_Exercise objective:_
Transcribe the lines from the start of the data below through the line with "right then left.", word for word and nothing more.

_Information:_

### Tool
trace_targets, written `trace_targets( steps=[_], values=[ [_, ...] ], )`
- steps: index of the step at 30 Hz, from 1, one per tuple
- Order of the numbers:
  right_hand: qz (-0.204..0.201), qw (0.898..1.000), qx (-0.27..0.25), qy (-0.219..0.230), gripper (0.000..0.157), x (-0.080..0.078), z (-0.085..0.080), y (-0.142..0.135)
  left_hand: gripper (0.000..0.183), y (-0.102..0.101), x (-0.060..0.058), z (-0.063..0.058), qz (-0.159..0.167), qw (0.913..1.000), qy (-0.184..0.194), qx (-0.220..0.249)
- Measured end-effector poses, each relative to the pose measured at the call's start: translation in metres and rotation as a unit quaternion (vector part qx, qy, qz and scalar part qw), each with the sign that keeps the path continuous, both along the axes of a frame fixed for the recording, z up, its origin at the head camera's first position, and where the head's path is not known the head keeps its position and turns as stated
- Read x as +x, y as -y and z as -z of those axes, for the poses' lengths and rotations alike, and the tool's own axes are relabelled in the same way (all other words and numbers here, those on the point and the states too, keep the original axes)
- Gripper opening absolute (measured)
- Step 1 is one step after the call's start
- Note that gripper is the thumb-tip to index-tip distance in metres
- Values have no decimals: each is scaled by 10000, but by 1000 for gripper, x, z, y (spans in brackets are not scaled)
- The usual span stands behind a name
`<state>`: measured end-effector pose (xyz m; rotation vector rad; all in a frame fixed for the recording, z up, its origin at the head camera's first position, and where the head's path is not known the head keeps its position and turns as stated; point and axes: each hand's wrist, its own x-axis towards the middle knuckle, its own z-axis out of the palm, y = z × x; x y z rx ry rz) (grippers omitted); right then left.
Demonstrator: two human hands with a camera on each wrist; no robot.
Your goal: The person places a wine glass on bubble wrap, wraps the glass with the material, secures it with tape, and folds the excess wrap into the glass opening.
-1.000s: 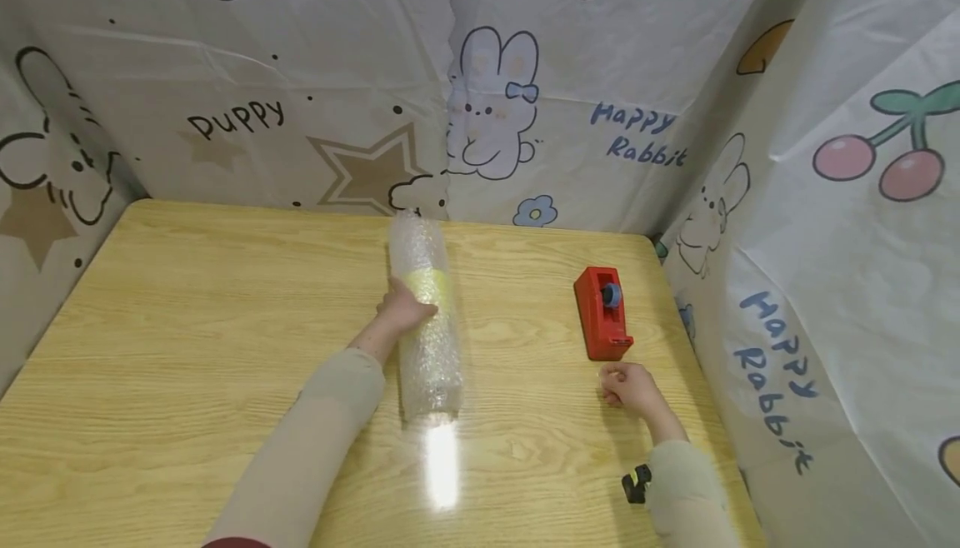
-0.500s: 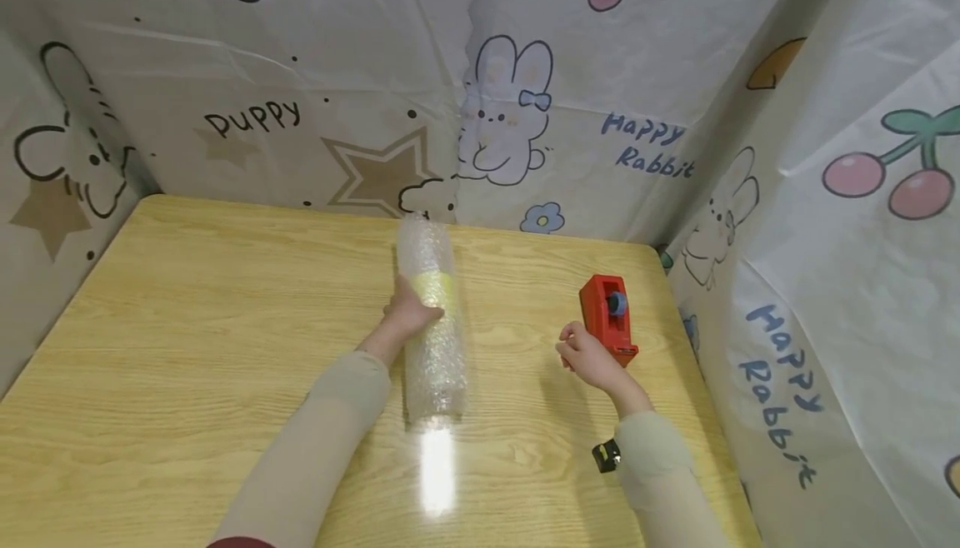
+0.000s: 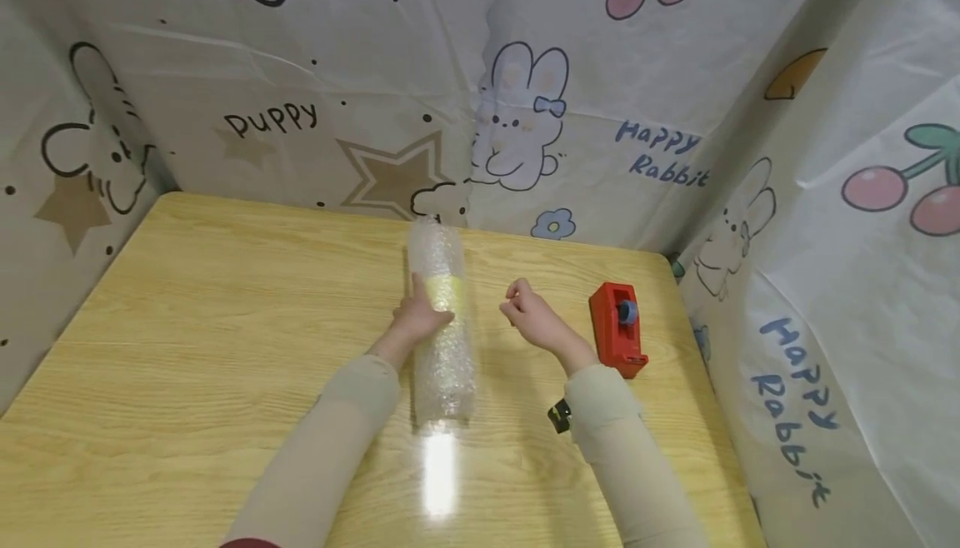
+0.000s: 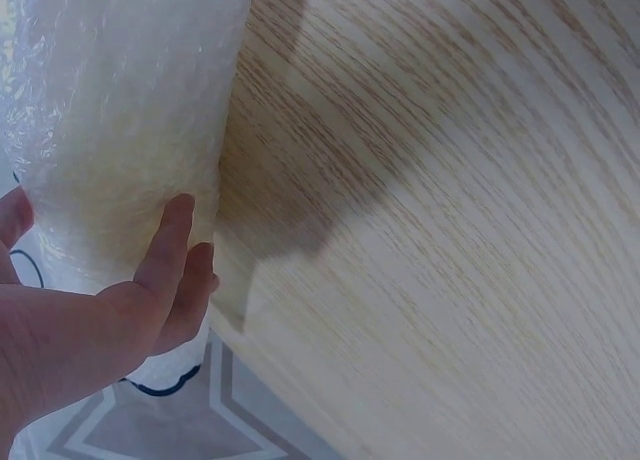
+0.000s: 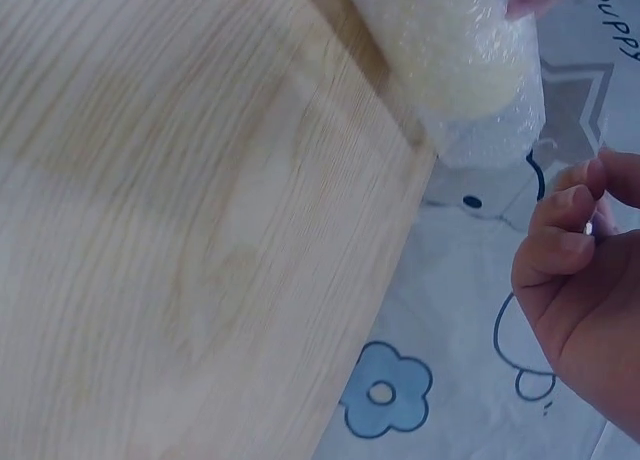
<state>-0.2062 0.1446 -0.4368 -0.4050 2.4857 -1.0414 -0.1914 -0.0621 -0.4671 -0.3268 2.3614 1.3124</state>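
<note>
Beneath the fingers (image 4: 165, 255) of a person's left hand (image 3: 422, 320), a bubble-wrapped roll (image 3: 447, 381) lies on its side on a wood-grain table (image 3: 240, 315). The left thumb crosses the top while the other fingers, slightly parted, rest along the left flank, holding the roll around its middle. A yellow band (image 3: 447, 288) shows beside the thumb, just farther from the person.

To the right, apart from the roll, the right hand (image 3: 542, 321) has its fingers bent in, the tip of the thumb drawn up to the forefinger; whether anything thin and clear is pinched there cannot be told from these views.

From those right fingertips the roll lies leftward, near but not touching. Its long axis runs away from the person, toward the table's far edge, so a side, not an end, faces the right hand, and the fingertips stand roughly level with the yellow band. That sideways gap looks like the distance that counts: the left hand is the nearer, already in contact.

Behind the right fingers, on the side away from the roll, a red tape dispenser (image 3: 611, 348) sits with a small blue-cored reel (image 3: 628, 312) in it. Well beyond both hands, a printed sheet (image 3: 285, 161) hangs past the table's far edge, lettered "Puppy" and "Happy Rabbit."
</note>
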Motion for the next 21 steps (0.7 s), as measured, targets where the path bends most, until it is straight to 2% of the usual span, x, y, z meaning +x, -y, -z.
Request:
trace_targets(
  steps=[6, 14, 21],
  values=[
    [-130, 9998, 23, -152, 23, -9, 0, 21, 101, -1, 1, 1, 86, 10000, 28, -3],
    [-336, 9992, 94, -198, 17, -15, 1, 40, 101, -2, 1, -1, 162, 9996, -114, -180],
    [-434, 9988, 177, -133, 17, -20, 3, 55, 101, -1, -1, 2, 164, 9994, -134, -265]
  ],
)
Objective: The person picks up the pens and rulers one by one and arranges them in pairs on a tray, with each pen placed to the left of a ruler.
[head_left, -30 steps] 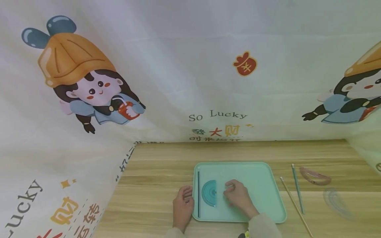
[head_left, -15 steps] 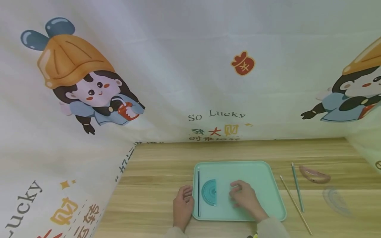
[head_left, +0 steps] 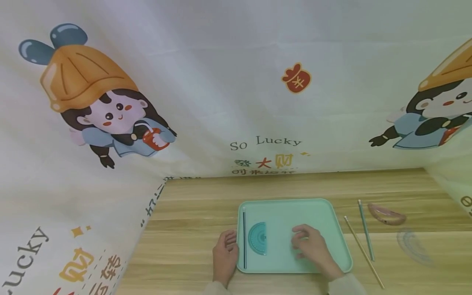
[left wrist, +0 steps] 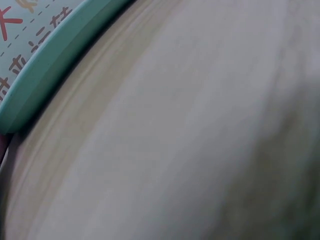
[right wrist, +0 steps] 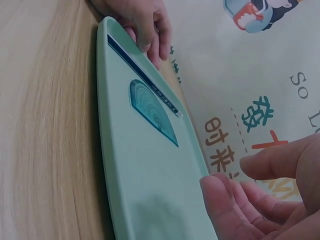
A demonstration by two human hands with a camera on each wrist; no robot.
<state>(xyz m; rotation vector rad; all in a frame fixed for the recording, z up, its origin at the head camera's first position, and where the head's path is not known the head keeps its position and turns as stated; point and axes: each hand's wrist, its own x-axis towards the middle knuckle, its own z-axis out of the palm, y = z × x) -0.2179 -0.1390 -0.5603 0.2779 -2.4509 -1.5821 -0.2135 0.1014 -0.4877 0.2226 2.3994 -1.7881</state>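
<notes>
In the head view a light green tray point(head_left: 295, 200) lies on the table. Along its left inner side is a dark blue pencil point(head_left: 244, 239), and beside that a teal protractor point(head_left: 258, 238) with its straight edge facing right. My left hand point(head_left: 225, 254) rests at the tray's left rim, fingers loosely bent against the outside. Over the tray, right of the protractor, hovers my right hand point(head_left: 311, 248). The right wrist view shows the right hand's thumb point(right wrist: 217, 197) and index finger point(right wrist: 272, 162) apart, with nothing between them.
To the right of the tray, on the wooden table point(head_left: 191, 221), lie a yellowish pencil point(head_left: 363, 250), a green pencil point(head_left: 366, 229), a pink protractor point(head_left: 386, 214) and a clear protractor point(head_left: 414, 246). A printed curtain point(head_left: 206, 102) stands behind and at the sides.
My right hand has drawn away from the teal protractor toward the right. My left hand stays at the tray's left rim, and the pencil and protractor in the tray keep their places.
</notes>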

_Result of this exercise:_
### Tool
trace_targets, written `trace_targets( steps=[_], values=[ [_, ...] ], )`
- steps: index of the step at 30 Hz, from 1, one per tuple
- Order of the numbers:
  right_hand: qz (-0.204..0.201), qw (0.898..1.000), qx (-0.27..0.25), qy (-0.219..0.230), gripper (0.000..0.157), x (-0.080..0.078), z (-0.085..0.080), y (-0.142..0.135)
  left_hand: gripper (0.000..0.183), y (-0.102..0.101), x (-0.060..0.058), z (-0.063..0.058), qz (-0.159..0.167), qw (0.913..1.000), qy (-0.184..0.194), qx (-0.220..0.249)
- Measured end-effector poses, each relative to the pose measured at the call's start: translation in metres and rotation as a unit quaternion (vector part qx, qy, qz and scalar part qw), each with the sign that keeps the path continuous, both along the axes of a frame fixed for the recording, z up, its origin at the head camera's first position, and where the head's path is not known the head keeps its position and turns as stated
- Read x as +x, y as -y and z as -z of those axes, for the poses' lengths and rotations alike, and the tool's own axes are relabelled in the same way (all other words and numbers here, those on the point and the states too, keep the original axes)
- Gripper opening absolute (measured)
- Step 1 is one step after the call's start
- Note that gripper is the thumb-tip to index-tip distance in metres
- Values have no decimals: each is scaled by 10000, but by 1000 for gripper, x, z, y (spans in brackets are not scaled)
- The usual span stands behind a name
`<state>`: measured end-effector pose (xyz m; rotation vector rad; all in a frame fixed for the recording, z up, its origin at the head camera's first position, and where the head's path is not known the head keeps its position and turns as stated; point and axes: each hand's wrist, its own x-axis towards the middle knuckle, its own z-axis out of the palm, y = z × x; x y z rx ry rz) (grippers omitted); right then left.

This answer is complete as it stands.